System Design #8: API Design — REST, GraphQL, gRPC

In the previous article, you learned about message queues for asynchronous communication. But most communication in a system is synchronous — a client sends a request and waits for a response. That is where APIs come in.

An API (Application Programming Interface) is a contract between two systems. It defines how they communicate: what requests you can send, what responses you get back, and what format the data is in.

Good API design is critical. A bad API slows down development, confuses users, and is hard to change later.

REST APIs

REST (Representational State Transfer) is the most popular API style. It was introduced by Roy Fielding in 2000. REST uses HTTP methods and URLs to interact with resources.

Core Principles

1. Resources and URLs: Everything is a resource identified by a URL. A user is a resource. An order is a resource. A product is a resource.

Resources and URLs:

  /users           -- collection of users
  /users/123       -- a specific user (ID 123)
  /users/123/orders  -- orders belonging to user 123
  /products        -- collection of products
  /products/456    -- a specific product

2. HTTP Methods: Each method represents an action on a resource.

HTTP Methods:

  GET    /users       -- list all users
  GET    /users/123   -- get user 123
  POST   /users       -- create a new user
  PUT    /users/123   -- replace user 123 entirely
  PATCH  /users/123   -- update specific fields of user 123
  DELETE /users/123   -- delete user 123

3. Status Codes: The response status code tells the client what happened.

Common Status Codes:

  200 OK             -- success
  201 Created        -- resource created (after POST)
  204 No Content     -- success, no body (after DELETE)
  400 Bad Request    -- client sent invalid data
  401 Unauthorized   -- not authenticated
  403 Forbidden      -- authenticated but not allowed
  404 Not Found      -- resource does not exist
  409 Conflict       -- resource conflict (e.g., duplicate email)
  429 Too Many Requests -- rate limited
  500 Internal Server Error -- server bug

4. Statelessness: Each request contains all the information needed to process it. The server does not store session state between requests. Authentication tokens are sent with every request.

REST Best Practices

Use nouns, not verbs, in URLs:

Good:  GET /users/123/orders
Bad:   GET /getUserOrders?userId=123

Use plural nouns:

Good:  /users, /products, /orders
Bad:   /user, /product, /order

Pagination for large collections:

GET /users?page=2&limit=20

Response:
{
  "data": [...20 users...],
  "page": 2,
  "limit": 20,
  "total": 1500,
  "next": "/users?page=3&limit=20"
}

Filtering and sorting:

GET /products?category=electronics&sort=price&order=asc&min_price=100

Consistent error responses:

{
  "error": {
    "code": "VALIDATION_ERROR",
    "message": "Email is required",
    "details": [
      {
        "field": "email",
        "message": "must not be empty"
      }
    ]
  }
}

Use HTTPS always. Never expose APIs over plain HTTP.

REST Limitations

Over-fetching: You request a user but get all 50 fields when you only need the name and email.
Under-fetching: You need a user and their orders. With REST, that is two separate requests: GET /users/123 then GET /users/123/orders.
Versioning complexity: Changing the API without breaking existing clients is hard.
No real-time updates: REST is request-response. For real-time data, you need WebSockets or Server-Sent Events.

GraphQL

GraphQL was created by Facebook in 2012 and open-sourced in 2015. It solves the over-fetching and under-fetching problems of REST by letting clients specify exactly what data they need.

How GraphQL Works

Instead of multiple endpoints, GraphQL has a single endpoint (usually POST /graphql). Clients send a query describing the exact data they want.
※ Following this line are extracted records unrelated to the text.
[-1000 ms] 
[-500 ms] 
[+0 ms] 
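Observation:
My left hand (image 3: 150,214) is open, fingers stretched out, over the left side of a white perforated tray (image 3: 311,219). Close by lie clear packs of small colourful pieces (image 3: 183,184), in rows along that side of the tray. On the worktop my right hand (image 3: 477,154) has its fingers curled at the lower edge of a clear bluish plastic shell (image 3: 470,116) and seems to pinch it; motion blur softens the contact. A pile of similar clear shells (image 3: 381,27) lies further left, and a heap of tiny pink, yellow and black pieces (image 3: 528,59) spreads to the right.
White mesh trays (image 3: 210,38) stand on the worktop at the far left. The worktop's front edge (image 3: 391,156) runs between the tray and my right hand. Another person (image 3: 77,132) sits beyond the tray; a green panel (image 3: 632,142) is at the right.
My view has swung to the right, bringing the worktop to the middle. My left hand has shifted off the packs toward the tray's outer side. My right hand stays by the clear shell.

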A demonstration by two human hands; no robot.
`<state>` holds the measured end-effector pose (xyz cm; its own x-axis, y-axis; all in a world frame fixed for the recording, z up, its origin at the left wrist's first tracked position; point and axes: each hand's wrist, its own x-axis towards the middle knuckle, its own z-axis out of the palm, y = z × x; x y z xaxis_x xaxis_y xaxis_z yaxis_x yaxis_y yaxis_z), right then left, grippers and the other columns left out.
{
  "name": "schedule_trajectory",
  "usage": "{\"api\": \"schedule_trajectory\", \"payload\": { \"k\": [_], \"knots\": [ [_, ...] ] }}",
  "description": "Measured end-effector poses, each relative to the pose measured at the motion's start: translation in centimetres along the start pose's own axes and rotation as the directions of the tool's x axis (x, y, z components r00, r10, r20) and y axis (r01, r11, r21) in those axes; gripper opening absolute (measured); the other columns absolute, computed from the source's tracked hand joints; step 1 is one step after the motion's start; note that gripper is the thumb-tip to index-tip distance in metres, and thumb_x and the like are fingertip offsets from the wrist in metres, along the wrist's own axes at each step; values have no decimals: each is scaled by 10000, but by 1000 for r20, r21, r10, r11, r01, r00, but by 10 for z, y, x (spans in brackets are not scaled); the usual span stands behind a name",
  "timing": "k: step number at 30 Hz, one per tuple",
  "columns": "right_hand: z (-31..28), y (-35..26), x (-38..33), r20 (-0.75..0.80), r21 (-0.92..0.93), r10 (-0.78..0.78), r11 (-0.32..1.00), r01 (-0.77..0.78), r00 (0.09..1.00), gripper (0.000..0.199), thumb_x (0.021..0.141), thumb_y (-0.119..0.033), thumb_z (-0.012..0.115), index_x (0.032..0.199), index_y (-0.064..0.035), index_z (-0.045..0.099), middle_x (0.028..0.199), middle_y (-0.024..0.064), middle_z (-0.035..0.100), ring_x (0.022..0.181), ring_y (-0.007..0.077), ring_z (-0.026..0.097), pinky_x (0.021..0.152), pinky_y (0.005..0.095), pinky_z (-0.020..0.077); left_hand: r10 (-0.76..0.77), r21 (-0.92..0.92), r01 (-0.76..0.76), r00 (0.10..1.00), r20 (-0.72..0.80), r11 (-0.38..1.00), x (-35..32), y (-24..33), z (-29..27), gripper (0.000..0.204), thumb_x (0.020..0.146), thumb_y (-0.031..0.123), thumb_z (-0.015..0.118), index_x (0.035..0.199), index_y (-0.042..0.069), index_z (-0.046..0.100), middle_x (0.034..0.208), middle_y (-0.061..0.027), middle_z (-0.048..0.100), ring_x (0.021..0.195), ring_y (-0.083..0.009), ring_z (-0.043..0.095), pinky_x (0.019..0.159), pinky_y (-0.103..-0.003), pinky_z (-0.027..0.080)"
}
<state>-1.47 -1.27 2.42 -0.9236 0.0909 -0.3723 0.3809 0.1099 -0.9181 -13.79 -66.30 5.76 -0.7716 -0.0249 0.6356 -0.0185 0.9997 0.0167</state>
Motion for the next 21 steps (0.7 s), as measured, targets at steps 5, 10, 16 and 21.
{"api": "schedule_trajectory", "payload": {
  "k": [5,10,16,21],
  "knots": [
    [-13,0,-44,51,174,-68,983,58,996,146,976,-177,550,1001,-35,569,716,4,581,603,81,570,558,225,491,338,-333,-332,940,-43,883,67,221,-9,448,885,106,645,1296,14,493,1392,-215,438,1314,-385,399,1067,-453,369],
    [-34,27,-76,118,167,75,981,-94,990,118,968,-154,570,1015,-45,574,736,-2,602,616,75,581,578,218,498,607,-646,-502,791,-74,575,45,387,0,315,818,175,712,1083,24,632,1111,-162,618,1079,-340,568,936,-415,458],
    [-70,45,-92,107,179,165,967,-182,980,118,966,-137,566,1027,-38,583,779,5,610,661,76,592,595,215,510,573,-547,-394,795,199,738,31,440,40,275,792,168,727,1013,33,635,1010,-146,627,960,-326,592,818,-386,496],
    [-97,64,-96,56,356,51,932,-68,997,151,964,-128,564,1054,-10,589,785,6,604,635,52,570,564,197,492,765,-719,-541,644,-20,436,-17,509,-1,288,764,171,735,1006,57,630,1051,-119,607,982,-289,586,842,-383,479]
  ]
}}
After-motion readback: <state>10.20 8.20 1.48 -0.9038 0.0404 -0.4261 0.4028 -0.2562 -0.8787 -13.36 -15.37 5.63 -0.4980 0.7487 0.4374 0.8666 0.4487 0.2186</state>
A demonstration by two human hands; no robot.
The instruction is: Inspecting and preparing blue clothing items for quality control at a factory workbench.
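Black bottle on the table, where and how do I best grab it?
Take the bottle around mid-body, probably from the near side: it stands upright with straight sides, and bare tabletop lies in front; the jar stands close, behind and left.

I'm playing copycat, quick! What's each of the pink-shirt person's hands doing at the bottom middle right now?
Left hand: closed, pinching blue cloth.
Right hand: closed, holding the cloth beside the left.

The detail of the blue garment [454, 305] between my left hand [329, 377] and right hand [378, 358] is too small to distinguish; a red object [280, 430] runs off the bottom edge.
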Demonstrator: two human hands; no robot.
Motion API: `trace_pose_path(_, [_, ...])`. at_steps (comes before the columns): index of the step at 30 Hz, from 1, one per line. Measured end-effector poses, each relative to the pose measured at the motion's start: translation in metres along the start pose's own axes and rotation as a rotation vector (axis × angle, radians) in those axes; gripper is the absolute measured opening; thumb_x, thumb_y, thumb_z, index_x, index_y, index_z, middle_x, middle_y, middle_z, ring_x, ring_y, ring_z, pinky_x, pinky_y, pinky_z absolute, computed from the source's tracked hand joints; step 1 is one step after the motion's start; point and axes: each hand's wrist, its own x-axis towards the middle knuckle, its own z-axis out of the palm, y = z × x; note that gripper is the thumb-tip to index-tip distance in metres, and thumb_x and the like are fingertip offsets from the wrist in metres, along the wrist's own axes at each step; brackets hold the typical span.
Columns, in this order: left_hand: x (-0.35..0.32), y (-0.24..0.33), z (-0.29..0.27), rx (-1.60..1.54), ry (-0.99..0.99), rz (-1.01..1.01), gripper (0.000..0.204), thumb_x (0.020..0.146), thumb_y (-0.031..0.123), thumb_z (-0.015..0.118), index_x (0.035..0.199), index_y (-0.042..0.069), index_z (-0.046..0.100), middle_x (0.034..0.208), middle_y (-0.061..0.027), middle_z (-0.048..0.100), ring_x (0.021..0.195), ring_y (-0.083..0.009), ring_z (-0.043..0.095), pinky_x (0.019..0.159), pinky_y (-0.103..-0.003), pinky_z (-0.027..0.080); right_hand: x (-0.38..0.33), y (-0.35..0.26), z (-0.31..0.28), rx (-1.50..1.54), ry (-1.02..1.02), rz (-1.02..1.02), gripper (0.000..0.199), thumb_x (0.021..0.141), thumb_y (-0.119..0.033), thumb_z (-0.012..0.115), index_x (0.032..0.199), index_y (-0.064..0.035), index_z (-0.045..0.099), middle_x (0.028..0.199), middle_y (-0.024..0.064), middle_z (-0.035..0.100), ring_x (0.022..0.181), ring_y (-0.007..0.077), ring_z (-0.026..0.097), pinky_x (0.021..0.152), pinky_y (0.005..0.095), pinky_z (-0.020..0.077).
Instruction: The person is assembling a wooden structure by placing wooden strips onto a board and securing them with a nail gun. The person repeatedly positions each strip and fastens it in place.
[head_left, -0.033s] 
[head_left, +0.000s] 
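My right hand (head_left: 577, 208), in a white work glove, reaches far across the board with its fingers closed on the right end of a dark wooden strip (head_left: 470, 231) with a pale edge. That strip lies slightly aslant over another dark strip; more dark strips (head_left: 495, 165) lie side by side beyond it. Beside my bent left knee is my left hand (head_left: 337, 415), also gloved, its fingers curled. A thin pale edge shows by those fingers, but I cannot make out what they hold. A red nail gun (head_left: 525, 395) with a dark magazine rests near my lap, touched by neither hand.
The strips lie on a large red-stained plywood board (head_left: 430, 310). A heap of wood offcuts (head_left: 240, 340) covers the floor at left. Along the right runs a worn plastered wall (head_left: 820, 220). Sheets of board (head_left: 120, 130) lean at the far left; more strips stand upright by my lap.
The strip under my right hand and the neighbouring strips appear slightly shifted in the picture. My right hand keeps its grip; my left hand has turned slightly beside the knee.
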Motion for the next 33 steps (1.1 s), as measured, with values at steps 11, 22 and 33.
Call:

GraphQL Query — ask for exactly what you need:

  query {
    user(id: 123) {
      name
      email
      orders {
        id
        total
        status
      }
    }
  }

Response:
  {
    "data": {
      "user": {
        "name": "Alex",
        "email": "alex@example.com",
        "orders": [
          { "id": 1, "total": 59.99, "status": "delivered" },
          { "id": 2, "total": 29.99, "status": "shipped" }
        ]
      }
    }
  }

One request. No over-fetching. No under-fetching.

GraphQL Schema

The server defines a schema that describes all available data and operations.

GraphQL Schema:

  type User {
    id: ID!
    name: String!
    email: String!
    orders: [Order!]!
  }

  type Order {
    id: ID!
    total: Float!
    status: String!
    items: [Item!]!
  }

  type Query {
    user(id: ID!): User
    users(page: Int, limit: Int): [User!]!
  }

  type Mutation {
    createUser(name: String!, email: String!): User!
    updateUser(id: ID!, name: String): User!
  }

Queries read data. Mutations write data. The schema is a contract between client and server.

GraphQL Advantages

No over-fetching: clients get exactly the fields they request.
No under-fetching: nested data in a single request (user + orders + items).
Strongly typed: the schema validates queries at build time. If a client asks for a field that does not exist, it gets a clear error.
Great for mobile apps: mobile clients often need different data than web clients. Each can request exactly what it needs.
Introspection: clients can query the schema itself to discover available data and types.

GraphQL Challenges

Complexity on the server: resolving nested queries efficiently is hard. A naive implementation causes the N+1 query problem (one query for the user, then one query per order).
Caching is harder: REST caches easily by URL. GraphQL queries are POST requests with dynamic bodies — standard HTTP caching does not work.
No built-in rate limiting: it is hard to predict the cost of a query. A deeply nested query can be very expensive.
Learning curve: more complex than REST for simple APIs.

When to Use GraphQL

Mobile applications — different screens need different data shapes. GraphQL avoids multiple round trips on slow mobile networks.
Multiple frontend clients — web, mobile, and third-party apps each need different data. One GraphQL API serves all of them.
Complex data with relationships — when resources have many nested relationships (users -> orders -> items -> reviews).
Rapid iteration — adding new fields to the schema does not break existing clients. No versioning needed.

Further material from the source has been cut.